Data Analysis on NBA & The 3-Point Shot
The skills the author demoed here can be learned through taking Data Science with Machine Learning bootcamp with NYC Data Science Academy.
(Project: https://archiemxx.shinyapps.io/shinyproject)
Introduction
The game of basketball is a fascinating one, one that I deeply love and religiously studied all the data since childhood. Its beauty exists in its fast pace and the perfect balance between teamwork and individual heroism. Basketball is a five-man game, but the undeniable beauty is also found
- when The Black Mamba pump fakes twice, shoots, and ices the game in the last second, sending the opponents home disappointed;
- when Steph Curry jacks up a three 28 feet away, with 20 seconds on the clock; the entire Oracle Arena inhales deeply as the ball travels in the majestic parabolic curve in what seems eternity, and then absolutely erupts, (of course Steph would make that...);
- when King James dominates the game and takes every shred of last hope out of the opposing team, be it Celtics, Raptors, Wizards, Nets, and so many more...
I use this shiny project as an opportunity to analyze the impact of the three-point line on the strategies and the players in the NBA. Three-point shot, as many fans know, was not always in the game. When Wilt and Russell used to play, each field goal counted as two points and free throw one. In the 1979-1980 season, the NBA adopted the three-point line, further from which, a shot would count as 3 points. This change, undeniably, has changed the game to head to toe.
Data & Methods
In this analysis, team and individual data was collected from the first NBA season (1949-1950) to the last completed NBA season (2017-2018). The data sets came as separate data sets and were later combined into two different aggregate data sets: team-wise and player-wise. The data tracks all "first-level" basketball data. "First-level" data denotes data that can be objectively recorded and have a direct impact on the game, such as points, type of points, assists, rebounds, steals, etc.
In more recent years, more advanced statistics have been collected in terms of player impact. For example, how many feet was a certain player away from his opponent when his opponent shoots? Was the field gold a mid-range jumper or a dunk? This level of data does not matter directly as the results are the same, but allows users to have insights into how these results came about. This level of data is not available in public, as it is mostly collected by teams for internal use, such as scouting and coaching. As a result, the analysis only uses data that can be collected for free and is available in public.
The data is imported to R. Various packages are used in the working of the project, such as dplyr, ggplot2, scales, tidyr, plotly, readxl, and of course, shiny.
The project is hosted on https://archiemxx.shinyapps.io/shinyproject/
Allow me to thank you for taking time to view my project.
Data Analysis
Contribution by Different Sources of Points
In the first graph below, the percentages of contribution by different sources of points (three-pointers, two-pointers, and free throws) are graphed by season.

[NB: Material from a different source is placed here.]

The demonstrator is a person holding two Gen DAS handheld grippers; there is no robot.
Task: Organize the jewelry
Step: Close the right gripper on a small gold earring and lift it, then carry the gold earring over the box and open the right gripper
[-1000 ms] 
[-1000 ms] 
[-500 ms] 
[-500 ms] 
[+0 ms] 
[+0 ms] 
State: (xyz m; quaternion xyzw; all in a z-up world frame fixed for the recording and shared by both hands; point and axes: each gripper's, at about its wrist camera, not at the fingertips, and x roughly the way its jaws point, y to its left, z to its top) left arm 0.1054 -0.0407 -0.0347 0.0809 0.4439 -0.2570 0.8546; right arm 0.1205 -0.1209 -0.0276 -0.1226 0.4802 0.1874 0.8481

Prior to 1980, three pointers represented 0% of the scoring in the league as it was not yet introduced. After 1980, the three-point line took on an increasingly important role with a road bump in the mid-90s. In 2008, three pointers officially surpassed free throws as the second most important scoring method in the league; and it does not look like its prevalence is declining any time soon. In fact, if the trend persists, by 2030, three points will be the most common increment in a basketball game.
Observations
Both two-pointers and free throws have declined, though for different reasons:
- Two pointers have been directly impacted by the long bomb. Teams re-designed their offense to spend more possessions on shooting triples. Therefore, two pointers represent less of a contribution.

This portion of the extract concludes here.